We can help strengthen citizen resilience, though, particularly through Community Emergency Response Teams—organized groups of trained and equipped citizens that can perform lifesaving activities before public-safety first responders arrive and also support those first responders once they’re on the scene. And when people provide assistance in good faith after a disaster, we should shield them from lawsuits. After Katrina, concerns about liability protection prevented hundreds of churches from helping the evacuation effort. The Good Samaritan shouldn’t have to retain a lawyer.

Further, we must set clear standards, based on proven practices, so that local leaders can build resilience across the country, making clear to citizens, businesses, and charitable organizations what their roles will be when disaster strikes.

America should always hope for the best, but we will be safest if we prepare for the worst. A free and open society will never be able to eliminate risk entirely. But we can reduce it and manage it.

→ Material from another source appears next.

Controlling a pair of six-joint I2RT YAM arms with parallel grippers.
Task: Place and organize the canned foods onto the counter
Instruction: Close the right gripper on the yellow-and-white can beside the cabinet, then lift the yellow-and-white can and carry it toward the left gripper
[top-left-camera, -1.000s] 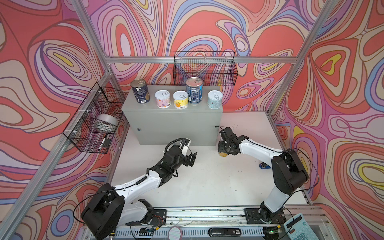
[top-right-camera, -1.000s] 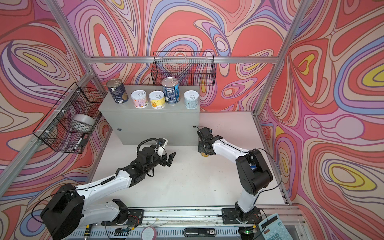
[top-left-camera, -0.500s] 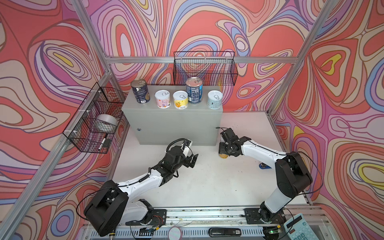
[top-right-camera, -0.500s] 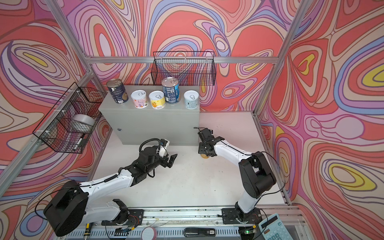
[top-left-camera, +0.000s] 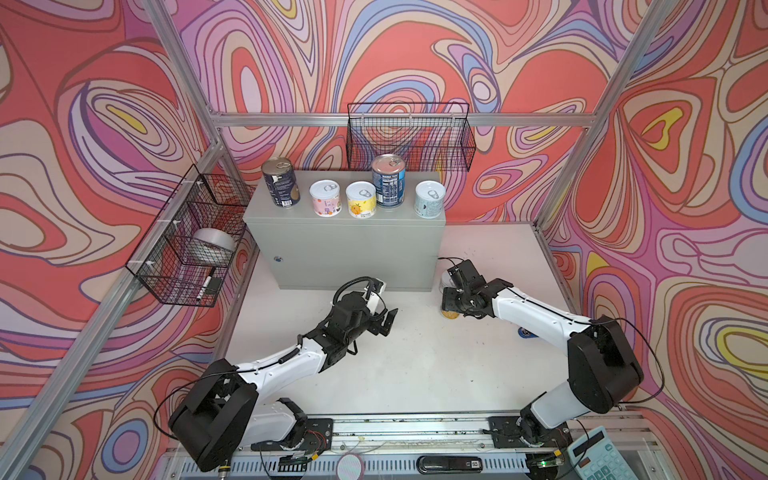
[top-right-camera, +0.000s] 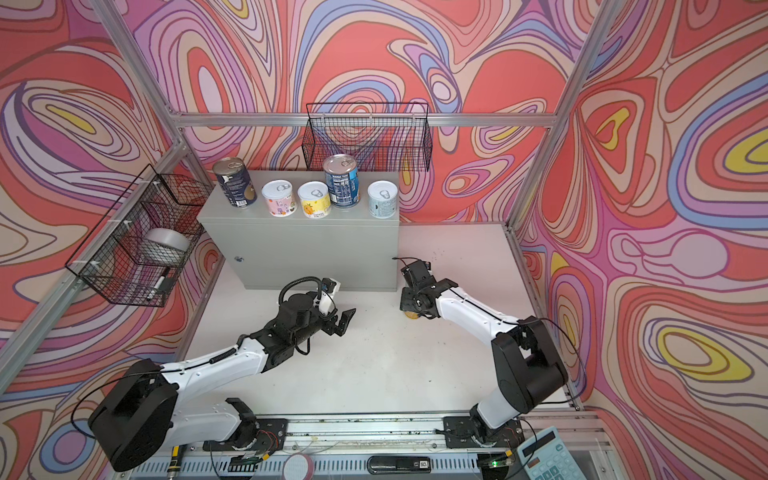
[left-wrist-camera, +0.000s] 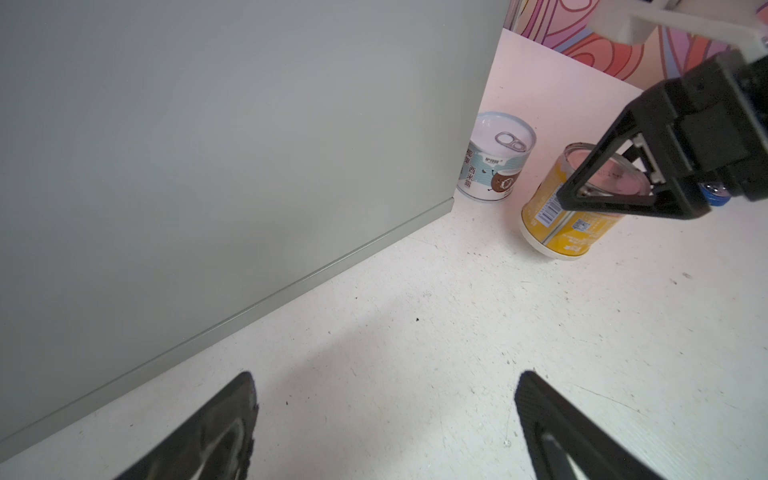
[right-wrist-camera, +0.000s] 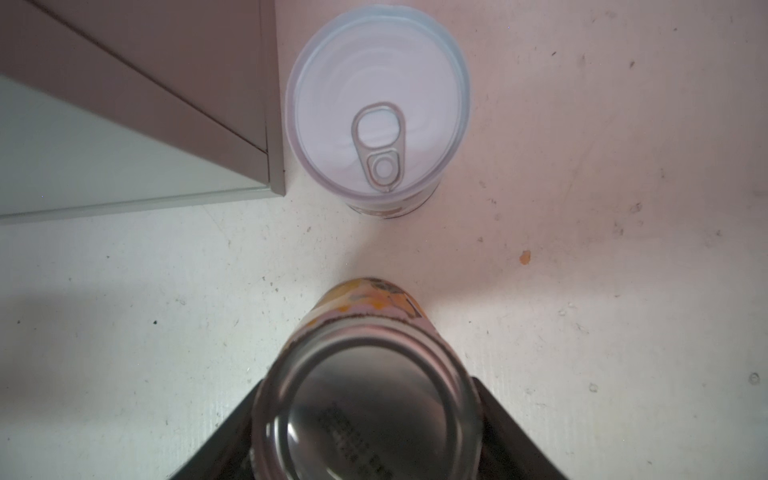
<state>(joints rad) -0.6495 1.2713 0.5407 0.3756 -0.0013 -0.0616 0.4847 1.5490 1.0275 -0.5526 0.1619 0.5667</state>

We confront real threats in the twenty-first century. Nonetheless, the American future is filled with promise—the global economy and rapid technological advances are delivering prosperity to more and more Americans every day. The opportunities for all young Americans are limited only by their dreams and determination. We remain free, open to the world, open to new legal immigrants, and optimistic about our future.

But we cannot be complacent. From the next president of the United States to the citizen of the smallest town, we must work to become a more resilient society. Together, we have seen that the strength of America is far greater than we thought. We need to cultivate that strength as we face the future—declaring our right to live in freedom from fear, and confident that our best days are ahead. America will remain the land of the free, because we are the home of the brave.